Segment Start: Data
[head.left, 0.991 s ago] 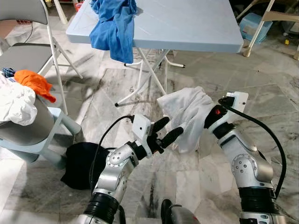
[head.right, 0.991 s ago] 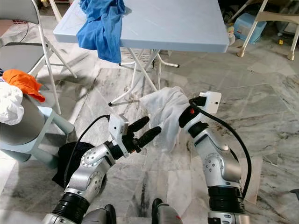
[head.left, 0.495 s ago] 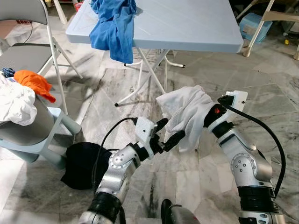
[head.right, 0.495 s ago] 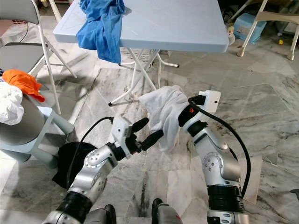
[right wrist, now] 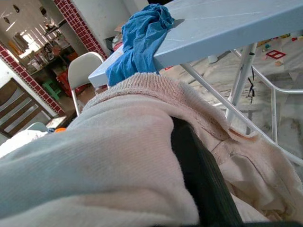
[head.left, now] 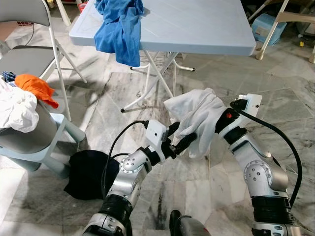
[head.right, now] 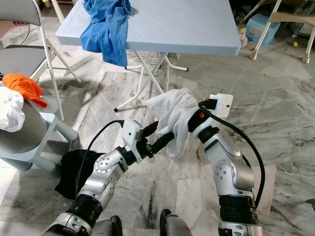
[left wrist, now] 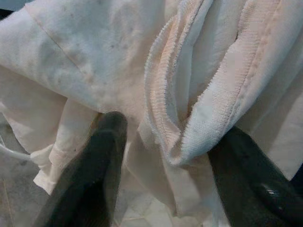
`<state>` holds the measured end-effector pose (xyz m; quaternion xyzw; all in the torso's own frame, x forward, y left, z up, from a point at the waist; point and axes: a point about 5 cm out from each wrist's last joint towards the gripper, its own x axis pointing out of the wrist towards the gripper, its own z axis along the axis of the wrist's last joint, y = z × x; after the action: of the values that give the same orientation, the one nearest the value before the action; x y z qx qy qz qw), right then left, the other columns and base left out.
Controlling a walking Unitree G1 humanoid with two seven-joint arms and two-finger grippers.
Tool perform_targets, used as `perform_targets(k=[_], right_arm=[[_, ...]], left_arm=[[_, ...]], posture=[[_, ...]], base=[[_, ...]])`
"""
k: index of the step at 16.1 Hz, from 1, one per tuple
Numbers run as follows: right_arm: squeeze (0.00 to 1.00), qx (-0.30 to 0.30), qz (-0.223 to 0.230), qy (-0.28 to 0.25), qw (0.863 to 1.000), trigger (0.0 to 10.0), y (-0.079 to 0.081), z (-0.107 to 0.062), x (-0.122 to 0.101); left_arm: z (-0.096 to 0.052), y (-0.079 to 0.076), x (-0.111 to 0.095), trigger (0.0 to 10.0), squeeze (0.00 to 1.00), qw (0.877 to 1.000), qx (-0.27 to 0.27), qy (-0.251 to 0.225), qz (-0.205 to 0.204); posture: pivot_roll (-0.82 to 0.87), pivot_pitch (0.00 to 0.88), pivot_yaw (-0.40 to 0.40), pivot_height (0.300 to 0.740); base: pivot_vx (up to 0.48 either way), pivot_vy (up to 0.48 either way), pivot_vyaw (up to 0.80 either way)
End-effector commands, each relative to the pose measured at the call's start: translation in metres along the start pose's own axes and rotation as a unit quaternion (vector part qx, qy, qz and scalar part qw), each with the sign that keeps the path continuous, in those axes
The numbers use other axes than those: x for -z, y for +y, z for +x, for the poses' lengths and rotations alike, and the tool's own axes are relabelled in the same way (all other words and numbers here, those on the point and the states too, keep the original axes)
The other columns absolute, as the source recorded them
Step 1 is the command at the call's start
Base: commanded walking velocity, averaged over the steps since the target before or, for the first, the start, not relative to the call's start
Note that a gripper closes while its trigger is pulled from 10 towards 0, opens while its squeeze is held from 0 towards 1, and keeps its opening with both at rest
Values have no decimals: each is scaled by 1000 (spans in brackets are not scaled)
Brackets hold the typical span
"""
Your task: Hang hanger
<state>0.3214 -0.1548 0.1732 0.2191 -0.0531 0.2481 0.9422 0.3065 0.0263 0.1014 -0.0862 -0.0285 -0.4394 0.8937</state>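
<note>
A crumpled white garment [head.left: 199, 118] hangs draped in folds above the marble floor [head.left: 290, 108].

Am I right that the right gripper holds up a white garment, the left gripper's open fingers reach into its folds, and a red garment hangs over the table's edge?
Not quite: the garment over the table's edge is blue, as the left eye view shows. The rest stands: the right gripper holds up the white garment, and the left gripper's open fingers reach into its folds.
</note>
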Motion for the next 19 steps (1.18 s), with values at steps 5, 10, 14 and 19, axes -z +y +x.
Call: perform_targets(k=[5,10,14,19], right_arm=[[0,-5,-3,0,1000,0,3,-1,1],[0,-3,-1,4,1000,0,4,-1,4],[0,4,-1,6,1000,0,1,-3,6],[0,10,-1,8,1000,0,-1,-3,9]], left_arm=[[5,0,-7,0,0,999,-13,-30,3],[8,2,-12,0,0,999,-19,-44,8],[9,3,-20,0,0,997,-27,-60,28],[10,9,-34,0,0,994,-49,-84,56]], posture=[[-68,207,0,740],[-68,211,3,740],[-68,212,5,740],[-63,209,6,740]], base=[[0,0,0],[0,0,0],[0,0,0],[0,0,0]])
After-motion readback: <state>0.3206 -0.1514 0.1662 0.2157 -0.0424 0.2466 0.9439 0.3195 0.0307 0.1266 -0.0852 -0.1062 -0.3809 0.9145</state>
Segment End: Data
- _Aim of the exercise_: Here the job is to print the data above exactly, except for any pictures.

- _Exercise result_:
[head.left, 0.991 s ago] 
[head.right, 0.991 s ago] 
[head.left, 0.495 s ago] 
[head.right, 0.495 s ago] 
[right wrist, now] 
[head.left, now] 
[head.right, now] 
[left wrist, now] 
`<state>` holds the measured end-effector pose (xyz m; quaternion xyzw; all in the torso's own frame, x forward, y left, z up, from a point at the waist; point and axes: a point about 5 cm out from each wrist's last joint towards the gripper, its own x axis pointing out of the wrist towards the gripper, its own z axis along the axis of the wrist's last joint, y = z × x; after the action: of the values that give the same orientation, the one nearest the value before the action; x y z qx qy qz qw), right then left, the other columns and base left out.
Controlling a walking Unitree G1 humanoid with two seven-joint arms and two-finger grippers.
Tool perform_targets, used as `perform_targets(k=[_], right_arm=[[_, ...]], left_arm=[[_, ...]], posture=[[_, ...]], base=[[_, ...]])`
"""
k: index of the step at 16.1 Hz, from 1, one per tuple
Numbers run as follows: right_arm: squeeze (0.00 to 1.00), qx (-0.30 to 0.30), qz (-0.223 to 0.230), qy (-0.28 to 0.25), qw (0.863 to 1.000), trigger (0.0 to 10.0), y (-0.079 to 0.081), z (-0.107 to 0.062), x (-0.122 to 0.101); left_arm: z (-0.096 to 0.052), y (-0.079 to 0.076), x (-0.111 to 0.095), trigger (0.0 to 10.0), squeeze (0.00 to 1.00), qw (0.877 to 1.000), qx (-0.27 to 0.27), qy (-0.251 to 0.225), qz (-0.205 to 0.204); posture: pivot_roll (-0.82 to 0.87), pivot_pitch (0.00 to 0.88), pivot_yaw (-0.40 to 0.40), pivot_height (0.300 to 0.740); base: pivot_vx (up to 0.48 either way), pivot_vy (up to 0.48 either way), pivot_vyaw (up to 0.80 either way)
End-effector commands, each relative to the pose measured at the call's start: translation in metres along the start pose's own axes and rotation as a unit quaternion (vector part qx, qy, qz and scalar part qw), each with the sign that keeps the path continuous, in those axes
The numbers use other axes than those: x for -z, y for +y, z for +x, for the poses' lengths and rotations alike, and the tool's own axes are relabelled in the same way (all other words and numbers here, those on the point and the states too, keep the original axes)
The other columns absolute, as the source recorded them
Step 1 is the command at the call's start
Base: commanded walking velocity, averaged over the steps since the target before or, for the first, the start, not relative to the call's start
Note that a gripper closes while its trigger is pulled from 10 towards 0, opens while its squeeze is held from 0 towards 1, and keeps its opening with both at rest
Values have no decimals: each is scaled by 1000 (spans in brackets are not scaled)
Brackets hold the typical span
"""
Your task: Hang hanger
<state>0.3214 -0.1548 0.1732 0.2191 -0.0531 0.2481 0.9422 0.3065 0.0263 0.1014 -0.0862 -0.0285 -0.4394 0.8937</state>
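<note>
A crumpled white garment [head.left: 199, 118] hangs draped in folds above the marble floor [head.left: 290, 108].

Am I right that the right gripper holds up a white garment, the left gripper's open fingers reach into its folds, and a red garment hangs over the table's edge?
Not quite: the garment over the table's edge is blue, as the left eye view shows. The rest stands: the right gripper holds up the white garment, and the left gripper's open fingers reach into its folds.
</note>
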Motion for the next 19 steps (1.18 s), with values at steps 5, 10, 14 and 19, axes -z +y +x.
Call: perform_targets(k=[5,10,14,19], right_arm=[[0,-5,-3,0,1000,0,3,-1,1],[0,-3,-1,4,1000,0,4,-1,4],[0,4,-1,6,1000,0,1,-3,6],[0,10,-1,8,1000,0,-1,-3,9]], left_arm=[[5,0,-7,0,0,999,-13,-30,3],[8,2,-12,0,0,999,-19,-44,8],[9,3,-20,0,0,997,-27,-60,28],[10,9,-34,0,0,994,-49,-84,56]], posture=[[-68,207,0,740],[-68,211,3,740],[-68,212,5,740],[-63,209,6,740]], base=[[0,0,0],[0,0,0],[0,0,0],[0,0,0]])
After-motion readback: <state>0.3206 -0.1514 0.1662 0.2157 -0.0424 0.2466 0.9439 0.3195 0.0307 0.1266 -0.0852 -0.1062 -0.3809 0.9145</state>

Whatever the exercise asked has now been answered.